Traditional freight brokers aren't overly concerned about the competitive impact of ride-hailing pioneer Uber Technologies LLC's penetration into the brokerage segment, although they acknowledge the presence of Uber's low-cost model should be a wake-up call to the brokerage community to operate more efficiently.
Those attending a panel session yesterday on technology trends at The Transportation Intermediaries Association's (TIA) annual meeting in Las Vegas were polled on Uber's relevance to the industry. The consensus was that Uber presented no near-term impact on brokers, and that the company will move the needle only when autonomous trucks become mainstream—a process that could take years, depending on the pace of technology improvement and regulatory approvals.
Uber last year acquired self-driving trucking company Otto for $680 million, and speculation has it that Uber's brokerage unit will bid on loads at very low, almost loss-leader prices for the purpose of building market share, then divert the transport of those loads to Otto. A source close to San Francisco-based Uber said the company is not dampening such speculation.
Of all the comments made about Uber during the TIA panel session, perhaps the most telling was that it's "just another broker."

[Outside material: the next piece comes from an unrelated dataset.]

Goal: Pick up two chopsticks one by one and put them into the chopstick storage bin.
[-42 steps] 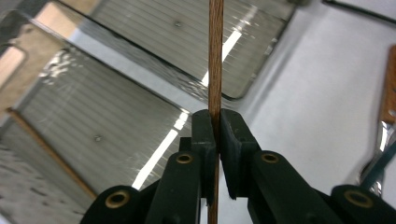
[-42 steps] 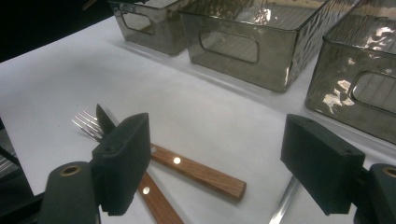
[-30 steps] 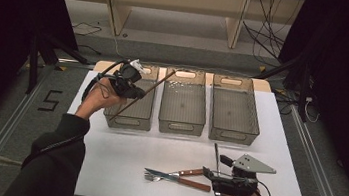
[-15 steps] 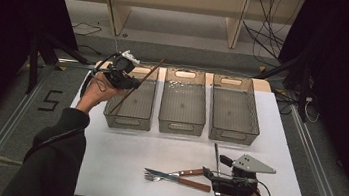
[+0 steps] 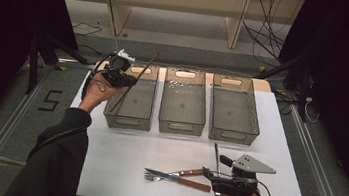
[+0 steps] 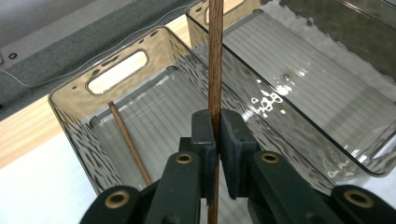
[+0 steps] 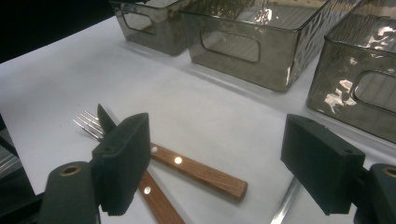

A trucking operations executive at the conference, who asked not to be identified, agreed with the prevailing wisdom. "Uber is way behind. They are not a player, although people here are spending a lot of time talking about them," the executive said.
The biggest threat, according to the executive, is Seattle-based e-tailer Amazon.com Inc., which has designs on the brokerage space through a start-up called Convoy, a Seattle-based company that Amazon Chairman and CEO Jeff Bezos raised capital for. Amazon reportedly plans to launch a freight-matching app in mid-2017 as the first step in its brokerage strategy.
Amazon's threat to brokers stems from the relationships it has built with thousands of customers through its fulfillment services. Amazon can leverage current and future revenue streams the likes of which Uber can only dream of, according to the executive.
Still, brokers need to be concerned about Uber's sheer size, its aggressive culture, and its willing to underprice traditional brokers, broker executives said during the panel session. "Uber's coming, and they're going to get market share," said Tom Heine, CEO of Aljex Sofware Inc., a Transportation Management Systems (TMS) provider based in Somerville, N.J. "They are going to change expectations in the marketplace."
Heine's advice to traditional brokers is to "automate as much as you can" to improve operational efficiencies.
Jonathan Drouin, founder and COO of HaulFox LLC, a Dallas-based broker, added that, for brokers, Uber's expansion will mean that operations that would be supported by, say, 100 employees would need to be equally efficient with about 30. The key is figuring out "how to get to that point," he said.